### What to do
Reproduce exactly only the lines from the line that holds "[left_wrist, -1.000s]" to the line that holds "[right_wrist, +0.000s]", inclusive, in the listing below, and please leave out every picture.

### Data block

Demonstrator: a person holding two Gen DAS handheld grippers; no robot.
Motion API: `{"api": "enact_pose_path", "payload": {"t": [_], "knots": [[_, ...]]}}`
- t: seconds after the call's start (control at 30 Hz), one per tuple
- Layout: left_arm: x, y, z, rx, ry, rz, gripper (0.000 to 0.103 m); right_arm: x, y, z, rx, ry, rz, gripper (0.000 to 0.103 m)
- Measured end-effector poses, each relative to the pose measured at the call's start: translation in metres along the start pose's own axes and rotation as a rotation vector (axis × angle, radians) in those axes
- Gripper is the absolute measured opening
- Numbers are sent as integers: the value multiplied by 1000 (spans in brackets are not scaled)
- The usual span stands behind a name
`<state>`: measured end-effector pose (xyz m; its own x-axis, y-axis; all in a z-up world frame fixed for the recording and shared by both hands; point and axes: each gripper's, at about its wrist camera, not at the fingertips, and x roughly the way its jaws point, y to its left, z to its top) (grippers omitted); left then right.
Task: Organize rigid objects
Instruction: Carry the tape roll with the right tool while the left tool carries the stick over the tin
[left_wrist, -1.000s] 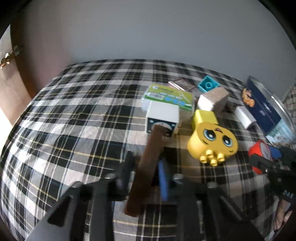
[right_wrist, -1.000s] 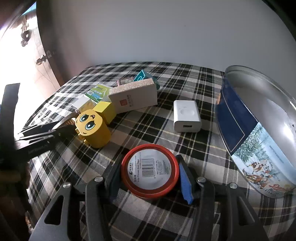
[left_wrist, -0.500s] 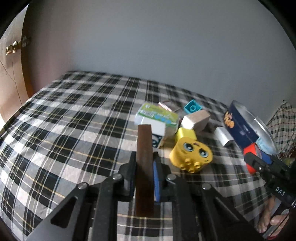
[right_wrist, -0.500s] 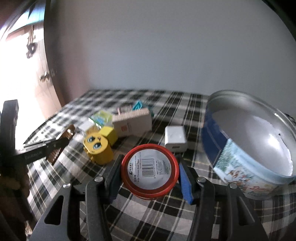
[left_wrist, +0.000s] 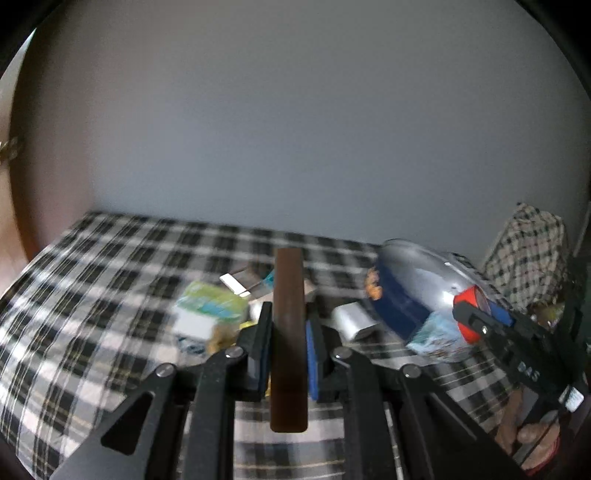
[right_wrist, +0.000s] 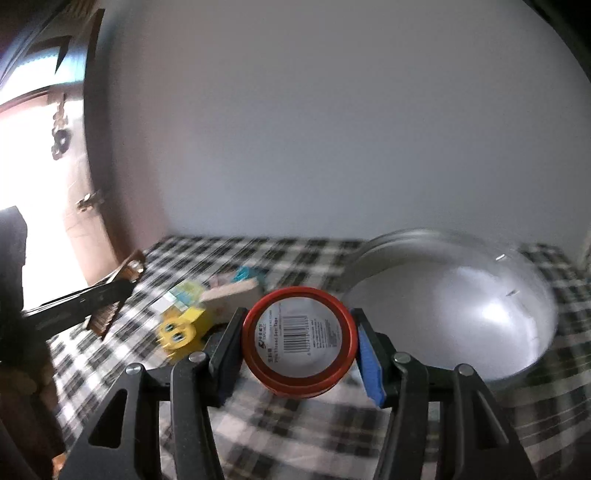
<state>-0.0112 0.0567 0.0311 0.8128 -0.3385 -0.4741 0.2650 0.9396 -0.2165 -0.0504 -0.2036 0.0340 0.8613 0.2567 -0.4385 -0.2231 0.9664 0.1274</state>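
My left gripper (left_wrist: 289, 332) is shut on a long dark brown wooden bar (left_wrist: 289, 332), held up above the checked cloth. My right gripper (right_wrist: 300, 341) is shut on a round red-rimmed tape reel (right_wrist: 300, 338) with a white label, held in the air just left of the big round tin (right_wrist: 454, 310). In the left wrist view the tin (left_wrist: 413, 291) is at the right, with the right gripper (left_wrist: 476, 317) and red reel (left_wrist: 469, 310) at its near side. The left gripper (right_wrist: 110, 295) with the bar shows at the left of the right wrist view.
A yellow face toy (right_wrist: 181, 326), a beige box (right_wrist: 232, 291), a green-white box (left_wrist: 210, 302), a teal brick (right_wrist: 245, 274) and a white charger (left_wrist: 352, 319) lie in a cluster on the checked cloth (left_wrist: 110, 295). A wall stands behind. A checked bundle (left_wrist: 532, 243) is far right.
Both grippers have risen and tilted up with their loads, so more wall shows. The right gripper with the red reel has moved closer to the tin. The views are blurred by motion.
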Motion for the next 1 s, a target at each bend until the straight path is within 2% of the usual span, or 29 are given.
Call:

### Response to the exercise
[left_wrist, -1.000s] 
[right_wrist, -1.000s] 
[left_wrist, -0.500s] 
[right_wrist, -0.500s] 
[left_wrist, +0.000s] 
[right_wrist, +0.000s] 

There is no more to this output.